E então amadurecemos aos trancos e barrancos, com lágrimas, com dor, com perdas e danos.
Quando amadurecemos.
Sentimos na pele o tempo.
Passando, passando, passado.
Sentimos o tempo indo embora, perdido, sem que seja possível alcançá-lo de novo.
Nossos braços são curtos para o tempo e o sem vergonha é rápido que só.
Cultivamos desde sempre braços fortes, não largos.
Cultivamos, in natura, coinciência de que temos, necessariamente, de ser fortes.
De que temos de suportar tudo e todos.
De que a dor é fato certo e determinado e que a nós só cabe musculação emocional.
Haja academia !
E sob ótica cruel, lamentamos.
Choramos de novo.
Sentimos dor mais uma vez.
Olhamos impotentes para o nosso retrovisor interno e assistimos a um filminho.
Do que foi e não era pra ter sido.
Do que não era pra ter sido e foi.
Do que era certo.
Do que era errado.
Do que fez feliz e do que nem tanto assim.
Olhamos de novo.
Coçamos os olhos para crer verdadeiramente.
É.
Foi.
Passou.
E a gente aqui.
Paradão.
Achando que o tempo ia esperar …
Santa ingenuidade !
Mas, peraí.
Quem foi o responsável por cultivar estes benditos braços fortes senão você mesmo ?

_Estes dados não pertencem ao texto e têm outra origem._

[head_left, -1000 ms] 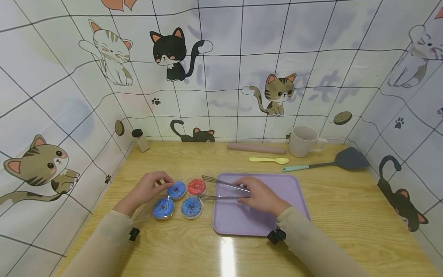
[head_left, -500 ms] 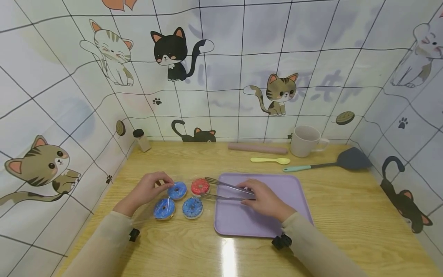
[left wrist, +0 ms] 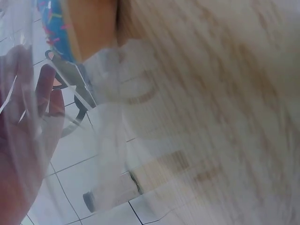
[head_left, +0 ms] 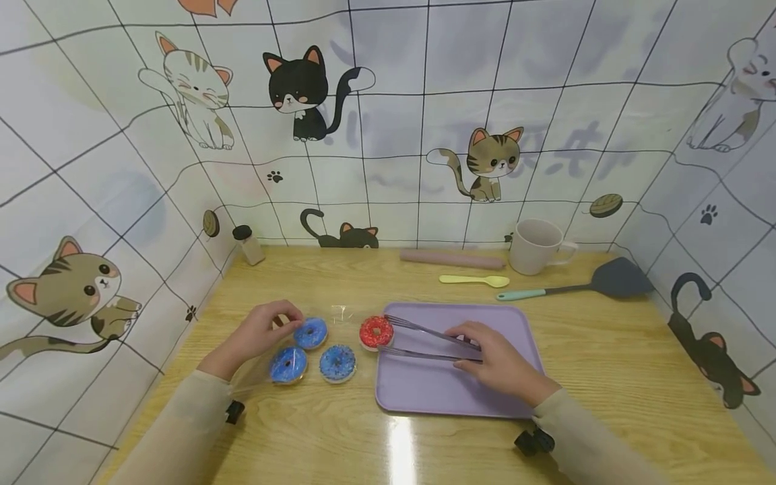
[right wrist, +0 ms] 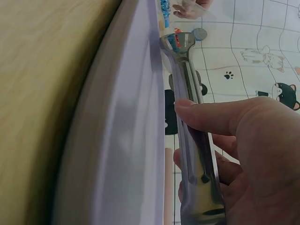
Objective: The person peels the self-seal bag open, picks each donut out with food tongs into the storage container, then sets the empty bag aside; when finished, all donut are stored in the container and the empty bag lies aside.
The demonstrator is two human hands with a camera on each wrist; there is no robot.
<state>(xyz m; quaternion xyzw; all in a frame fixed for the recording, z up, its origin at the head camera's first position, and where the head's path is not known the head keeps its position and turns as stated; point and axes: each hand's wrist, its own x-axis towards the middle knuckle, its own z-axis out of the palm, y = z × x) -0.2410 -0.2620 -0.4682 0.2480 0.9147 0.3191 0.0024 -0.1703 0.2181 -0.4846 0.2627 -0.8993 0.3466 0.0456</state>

Quem foi que disse que o exercício emocional é previsão legal ? Quem ?
Quem não se permitiu e fez carinha de emburrado ?
E quem virou as costas e não escutou aquela oportunidade ?
E o que dizer, então, do choro engolido para que o orgulho não fosse maculado ?
Quem se permitiu vigiar ?
Cresçamos com critérios, sejamos conduzidos pela ladeira da vida, vivamos.
E tomara que erremos.
Muito.
E que vejamos que o mundo é cruel sim. Que é bobo, feio e chato sim.
Mas que sejamos capazes de enxergar nele cores, momentos bons, pra cima.
Para que sejamos capazer de sugar o prazer que só a vida é capaz de nos proporcionar.
Para que não abaixemos nossas cabeças com tombos eventuais, com desgastes naturais.
Sejamos fortes e fracos
Somos capazes.
Confiemos em nós mesmos, uns nos outros.
Esse halterofilismo emocional desgasta. Por dentro e por fora.

Desculpe-me mundo cruel, mas eu prefiro você colorido.